▸ Work instructions
Retype the whole listing exactly.

▬▬▬▬▬▬▬▬▬▬

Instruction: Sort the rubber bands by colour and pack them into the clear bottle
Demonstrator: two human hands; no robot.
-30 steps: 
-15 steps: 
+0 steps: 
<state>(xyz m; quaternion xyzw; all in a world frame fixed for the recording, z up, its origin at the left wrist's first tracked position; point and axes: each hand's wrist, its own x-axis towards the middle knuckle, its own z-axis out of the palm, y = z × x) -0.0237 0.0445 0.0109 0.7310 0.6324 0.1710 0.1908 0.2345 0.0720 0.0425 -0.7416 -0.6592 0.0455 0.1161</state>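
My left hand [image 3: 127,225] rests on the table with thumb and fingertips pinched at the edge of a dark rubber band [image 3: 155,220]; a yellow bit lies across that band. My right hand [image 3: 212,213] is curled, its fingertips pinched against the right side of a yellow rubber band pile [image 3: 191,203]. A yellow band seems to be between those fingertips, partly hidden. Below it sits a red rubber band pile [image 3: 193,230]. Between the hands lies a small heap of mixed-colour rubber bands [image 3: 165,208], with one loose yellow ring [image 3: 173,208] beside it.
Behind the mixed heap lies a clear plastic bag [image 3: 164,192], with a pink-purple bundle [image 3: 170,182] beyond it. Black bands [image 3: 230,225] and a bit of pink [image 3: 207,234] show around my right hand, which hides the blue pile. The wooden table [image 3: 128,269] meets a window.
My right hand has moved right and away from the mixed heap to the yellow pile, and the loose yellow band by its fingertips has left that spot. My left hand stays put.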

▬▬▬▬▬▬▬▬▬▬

▸ Answer box
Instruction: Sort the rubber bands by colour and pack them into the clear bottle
Demonstrator: two human hands; no robot.
-30 steps: 
-15 steps: 
+0 steps: 
<state>(xyz m; quaternion xyzw; all in a world frame fixed for the recording, z up, its origin at the left wrist's first tracked position; point and axes: each hand's wrist, its own x-axis towards the middle knuckle, its own z-axis out of the palm, y = z × x) -0.0237 0.0445 0.0109 0.7310 0.6324 0.1710 0.1908 0.2345 0.0720 0.0425 -0.7416 -0.6592 0.0455 0.1161</state>
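My left hand [image 3: 127,225] rests on the table with thumb and fingertips pinched at the edge of a dark rubber band [image 3: 155,220]; a yellow bit lies across that band. My right hand [image 3: 212,213] is curled, its fingertips pinched against the right side of a yellow rubber band pile [image 3: 191,203]. A yellow band seems to be between those fingertips, partly hidden. Below it sits a red rubber band pile [image 3: 193,230]. Between the hands lies a small heap of mixed-colour rubber bands [image 3: 165,208], with one loose yellow ring [image 3: 173,208] beside it.
Behind the mixed heap lies a clear plastic bag [image 3: 164,192], with a pink-purple bundle [image 3: 170,182] beyond it. Black bands [image 3: 230,225] and a bit of pink [image 3: 207,234] show around my right hand, which hides the blue pile. The wooden table [image 3: 128,269] meets a window.
My right hand has moved right and away from the mixed heap to the yellow pile, and the loose yellow band by its fingertips has left that spot. My left hand stays put.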

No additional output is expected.